> **Work to be completed**: Each record below must be written out again in exactly the same form.

> **Records shown**:
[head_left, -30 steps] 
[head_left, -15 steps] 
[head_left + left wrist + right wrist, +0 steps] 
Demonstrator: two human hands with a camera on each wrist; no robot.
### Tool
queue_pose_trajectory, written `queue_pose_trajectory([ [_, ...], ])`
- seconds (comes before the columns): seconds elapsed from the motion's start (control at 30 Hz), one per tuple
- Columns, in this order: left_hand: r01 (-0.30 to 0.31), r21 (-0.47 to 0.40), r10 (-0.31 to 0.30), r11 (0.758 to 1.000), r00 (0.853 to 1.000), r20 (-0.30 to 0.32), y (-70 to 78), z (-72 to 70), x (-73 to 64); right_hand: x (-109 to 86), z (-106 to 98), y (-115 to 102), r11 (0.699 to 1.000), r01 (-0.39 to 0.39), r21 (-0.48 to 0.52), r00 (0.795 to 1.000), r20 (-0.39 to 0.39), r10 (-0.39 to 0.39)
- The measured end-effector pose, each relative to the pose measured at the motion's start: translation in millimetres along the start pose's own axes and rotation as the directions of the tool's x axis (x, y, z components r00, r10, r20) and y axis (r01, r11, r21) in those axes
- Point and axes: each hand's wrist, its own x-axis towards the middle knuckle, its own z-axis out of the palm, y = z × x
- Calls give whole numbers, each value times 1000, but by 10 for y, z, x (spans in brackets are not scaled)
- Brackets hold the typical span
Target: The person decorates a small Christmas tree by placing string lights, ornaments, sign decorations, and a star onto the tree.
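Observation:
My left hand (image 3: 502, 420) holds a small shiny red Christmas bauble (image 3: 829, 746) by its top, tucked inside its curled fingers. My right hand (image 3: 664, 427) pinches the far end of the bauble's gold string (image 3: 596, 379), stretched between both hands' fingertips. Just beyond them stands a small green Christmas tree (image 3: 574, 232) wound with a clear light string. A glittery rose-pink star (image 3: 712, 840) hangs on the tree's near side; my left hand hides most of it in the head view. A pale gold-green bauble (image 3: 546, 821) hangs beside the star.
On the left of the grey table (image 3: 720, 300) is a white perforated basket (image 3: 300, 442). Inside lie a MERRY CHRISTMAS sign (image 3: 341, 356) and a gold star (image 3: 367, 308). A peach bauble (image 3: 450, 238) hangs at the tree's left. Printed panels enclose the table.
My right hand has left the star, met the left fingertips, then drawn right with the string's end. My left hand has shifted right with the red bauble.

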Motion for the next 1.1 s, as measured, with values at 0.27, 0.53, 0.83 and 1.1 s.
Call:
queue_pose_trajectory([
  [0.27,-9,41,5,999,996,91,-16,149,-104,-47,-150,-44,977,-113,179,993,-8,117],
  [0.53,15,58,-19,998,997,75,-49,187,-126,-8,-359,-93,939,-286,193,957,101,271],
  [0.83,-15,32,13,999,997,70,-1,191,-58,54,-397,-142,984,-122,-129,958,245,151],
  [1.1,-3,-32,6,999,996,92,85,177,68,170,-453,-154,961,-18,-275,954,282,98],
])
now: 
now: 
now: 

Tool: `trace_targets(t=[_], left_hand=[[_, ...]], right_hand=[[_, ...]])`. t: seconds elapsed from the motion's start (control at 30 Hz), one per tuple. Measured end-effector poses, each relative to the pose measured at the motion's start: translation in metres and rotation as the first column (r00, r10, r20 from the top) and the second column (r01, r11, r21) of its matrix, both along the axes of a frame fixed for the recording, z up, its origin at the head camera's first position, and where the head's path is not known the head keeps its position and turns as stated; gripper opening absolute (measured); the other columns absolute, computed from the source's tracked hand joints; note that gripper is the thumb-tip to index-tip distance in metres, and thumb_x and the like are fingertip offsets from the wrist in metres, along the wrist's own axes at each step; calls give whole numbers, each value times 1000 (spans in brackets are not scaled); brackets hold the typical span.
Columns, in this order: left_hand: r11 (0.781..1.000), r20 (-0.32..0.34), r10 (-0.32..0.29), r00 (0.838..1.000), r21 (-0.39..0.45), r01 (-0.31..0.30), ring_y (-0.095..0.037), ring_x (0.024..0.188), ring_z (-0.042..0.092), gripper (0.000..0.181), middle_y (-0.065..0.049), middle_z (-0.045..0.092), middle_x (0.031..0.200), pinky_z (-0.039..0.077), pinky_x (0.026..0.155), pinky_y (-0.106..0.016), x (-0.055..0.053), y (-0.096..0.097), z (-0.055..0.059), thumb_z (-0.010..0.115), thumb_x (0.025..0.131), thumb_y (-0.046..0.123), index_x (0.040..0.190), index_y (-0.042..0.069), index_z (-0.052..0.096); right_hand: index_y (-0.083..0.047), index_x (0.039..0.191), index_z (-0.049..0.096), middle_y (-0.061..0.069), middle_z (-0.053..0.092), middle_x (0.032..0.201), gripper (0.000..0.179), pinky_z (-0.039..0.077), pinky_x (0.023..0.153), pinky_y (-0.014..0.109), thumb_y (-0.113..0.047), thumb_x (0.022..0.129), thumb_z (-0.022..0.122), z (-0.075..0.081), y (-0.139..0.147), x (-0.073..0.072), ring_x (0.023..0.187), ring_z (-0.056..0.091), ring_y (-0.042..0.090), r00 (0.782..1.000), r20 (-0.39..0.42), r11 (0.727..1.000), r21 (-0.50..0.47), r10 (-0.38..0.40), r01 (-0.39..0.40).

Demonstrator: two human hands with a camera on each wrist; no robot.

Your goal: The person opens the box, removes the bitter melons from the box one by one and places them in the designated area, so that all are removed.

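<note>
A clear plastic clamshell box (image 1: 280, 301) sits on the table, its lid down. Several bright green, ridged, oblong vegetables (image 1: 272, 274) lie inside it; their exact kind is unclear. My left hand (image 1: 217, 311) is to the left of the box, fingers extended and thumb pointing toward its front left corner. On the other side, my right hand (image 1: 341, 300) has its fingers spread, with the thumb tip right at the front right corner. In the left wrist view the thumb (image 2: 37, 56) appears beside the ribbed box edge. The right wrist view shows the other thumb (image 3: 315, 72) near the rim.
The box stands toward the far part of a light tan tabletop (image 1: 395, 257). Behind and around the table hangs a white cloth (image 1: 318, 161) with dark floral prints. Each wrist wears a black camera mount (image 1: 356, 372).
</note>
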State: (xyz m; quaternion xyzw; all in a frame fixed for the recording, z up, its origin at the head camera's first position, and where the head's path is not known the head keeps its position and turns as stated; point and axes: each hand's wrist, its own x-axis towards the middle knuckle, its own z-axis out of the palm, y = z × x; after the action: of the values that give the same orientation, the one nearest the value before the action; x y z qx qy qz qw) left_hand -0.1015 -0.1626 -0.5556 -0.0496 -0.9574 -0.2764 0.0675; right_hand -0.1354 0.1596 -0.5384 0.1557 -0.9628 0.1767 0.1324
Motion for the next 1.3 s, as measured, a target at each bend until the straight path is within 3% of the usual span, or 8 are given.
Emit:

> **Written response**:
[head_left, -30 steps] 
[head_left, -15 steps] 
[head_left + left wrist + right wrist, +0 steps] 
Demonstrator: two human hands with a camera on each wrist; no robot.
### Tool
queue_pose_trajectory, written `queue_pose_trajectory([ [_, ...], ])`
- seconds (comes before the columns): seconds elapsed from the motion's start (control at 30 Hz), one per tuple
- Columns, in this order: left_hand: r01 (-0.30 to 0.31), r21 (-0.47 to 0.40), r10 (-0.31 to 0.30), r11 (0.758 to 1.000), r00 (0.853 to 1.000), r20 (-0.30 to 0.32), y (-70 to 78), z (-72 to 70), x (-73 to 64); right_hand: x (-109 to 86), z (-106 to 98), y (-115 to 102), r11 (0.699 to 1.000), r01 (-0.39 to 0.39), r21 (-0.48 to 0.52), r00 (0.795 to 1.000), r20 (-0.39 to 0.39), r10 (-0.39 to 0.39)
- The measured end-effector pose, each relative to the pose measured at the motion's start: translation in millimetres along the start pose's own axes and rotation as the directions of the tool's x axis (x, y, z components r00, r10, r20) and y axis (r01, r11, r21) in those axes
- Point and axes: each hand's wrist, its own x-axis towards the middle knuckle, its own z-axis out of the palm, y = z × x
- Calls give whole numbers, each value times 1000, but by 10 for y, z, x (spans in brackets are not scaled)
- Brackets hold the typical span
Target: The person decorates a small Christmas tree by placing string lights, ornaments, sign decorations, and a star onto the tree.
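Observation:
My left hand (image 3: 502, 420) holds a small shiny red Christmas bauble (image 3: 829, 746) by its top, tucked inside its curled fingers. My right hand (image 3: 664, 427) pinches the far end of the bauble's gold string (image 3: 596, 379), stretched between both hands' fingertips. Just beyond them stands a small green Christmas tree (image 3: 574, 232) wound with a clear light string. A glittery rose-pink star (image 3: 712, 840) hangs on the tree's near side; my left hand hides most of it in the head view. A pale gold-green bauble (image 3: 546, 821) hangs beside the star.
On the left of the grey table (image 3: 720, 300) is a white perforated basket (image 3: 300, 442). Inside lie a MERRY CHRISTMAS sign (image 3: 341, 356) and a gold star (image 3: 367, 308). A peach bauble (image 3: 450, 238) hangs at the tree's left. Printed panels enclose the table.
My right hand has left the star, met the left fingertips, then drawn right with the string's end. My left hand has shifted right with the red bauble.
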
Motion for the next 1.1 s, as measured, with values at 0.27, 0.53, 0.83 and 1.1 s.
Call:
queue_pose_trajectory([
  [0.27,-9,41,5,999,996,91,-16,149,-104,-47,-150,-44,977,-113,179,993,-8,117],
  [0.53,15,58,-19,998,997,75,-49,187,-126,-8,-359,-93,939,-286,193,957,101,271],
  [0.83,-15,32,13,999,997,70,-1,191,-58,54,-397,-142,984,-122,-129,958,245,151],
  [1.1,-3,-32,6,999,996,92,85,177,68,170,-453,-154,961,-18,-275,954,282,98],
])
now: 
now: 
now: 

Tool: `trace_targets(t=[_], left_hand=[[_, ...]], right_hand=[[_, ...]])`. t: seconds elapsed from the motion's start (control at 30 Hz), one per tuple. Measured end-effector poses, each relative to the pose measured at the motion's start: translation in metres and rotation as the first column (r00, r10, r20 from the top) and the second column (r01, r11, r21) of its matrix, both along the axes of a frame fixed for the recording, z up, its origin at the head camera's first position, and where the head's path is not known the head keeps its position and turns as stated; gripper opening absolute (measured); the other columns absolute, computed from the source's tracked hand joints; note that gripper is the thumb-tip to index-tip distance in metres, and thumb_x and the like are fingertip offsets from the wrist in metres, along the wrist's own axes at each step; calls give whole numbers, each value times 1000 (spans in brackets are not scaled); brackets hold the typical span.
Columns, in this order: left_hand: r11 (0.781..1.000), r20 (-0.32..0.34), r10 (-0.32..0.29), r00 (0.838..1.000), r21 (-0.39..0.45), r01 (-0.31..0.30), ring_y (-0.095..0.037), ring_x (0.024..0.188), ring_z (-0.042..0.092), gripper (0.000..0.181), middle_y (-0.065..0.049), middle_z (-0.045..0.092), middle_x (0.031..0.200), pinky_z (-0.039..0.077), pinky_x (0.026..0.155), pinky_y (-0.106..0.016), x (-0.055..0.053), y (-0.096..0.097), z (-0.055..0.059), thumb_z (-0.010..0.115), thumb_x (0.025..0.131), thumb_y (-0.046..0.123), index_x (0.040..0.190), index_y (-0.042..0.069), index_z (-0.052..0.096); right_hand: index_y (-0.083..0.047), index_x (0.039..0.191), index_z (-0.049..0.096), middle_y (-0.061..0.069), middle_z (-0.053..0.092), middle_x (0.032..0.201), gripper (0.000..0.179), pinky_z (-0.039..0.077), pinky_x (0.023..0.153), pinky_y (-0.014..0.109), thumb_y (-0.113..0.047), thumb_x (0.022..0.129), thumb_z (-0.022..0.122), z (-0.075..0.081), y (-0.139..0.147), x (-0.073..0.072), ring_x (0.023..0.187), ring_z (-0.056..0.091), ring_y (-0.042..0.090), r00 (0.782..1.000), r20 (-0.39..0.42), r11 (0.727..1.000), r21 (-0.50..0.47), r10 (-0.38..0.40), r01 (-0.39..0.40).

Demonstrator: two human hands with a camera on each wrist; no robot.

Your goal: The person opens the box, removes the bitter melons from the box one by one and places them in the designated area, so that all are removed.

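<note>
A clear plastic clamshell box (image 1: 280, 301) sits on the table, its lid down. Several bright green, ridged, oblong vegetables (image 1: 272, 274) lie inside it; their exact kind is unclear. My left hand (image 1: 217, 311) is to the left of the box, fingers extended and thumb pointing toward its front left corner. On the other side, my right hand (image 1: 341, 300) has its fingers spread, with the thumb tip right at the front right corner. In the left wrist view the thumb (image 2: 37, 56) appears beside the ribbed box edge. The right wrist view shows the other thumb (image 3: 315, 72) near the rim.
The box stands toward the far part of a light tan tabletop (image 1: 395, 257). Behind and around the table hangs a white cloth (image 1: 318, 161) with dark floral prints. Each wrist wears a black camera mount (image 1: 356, 372).
</note>
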State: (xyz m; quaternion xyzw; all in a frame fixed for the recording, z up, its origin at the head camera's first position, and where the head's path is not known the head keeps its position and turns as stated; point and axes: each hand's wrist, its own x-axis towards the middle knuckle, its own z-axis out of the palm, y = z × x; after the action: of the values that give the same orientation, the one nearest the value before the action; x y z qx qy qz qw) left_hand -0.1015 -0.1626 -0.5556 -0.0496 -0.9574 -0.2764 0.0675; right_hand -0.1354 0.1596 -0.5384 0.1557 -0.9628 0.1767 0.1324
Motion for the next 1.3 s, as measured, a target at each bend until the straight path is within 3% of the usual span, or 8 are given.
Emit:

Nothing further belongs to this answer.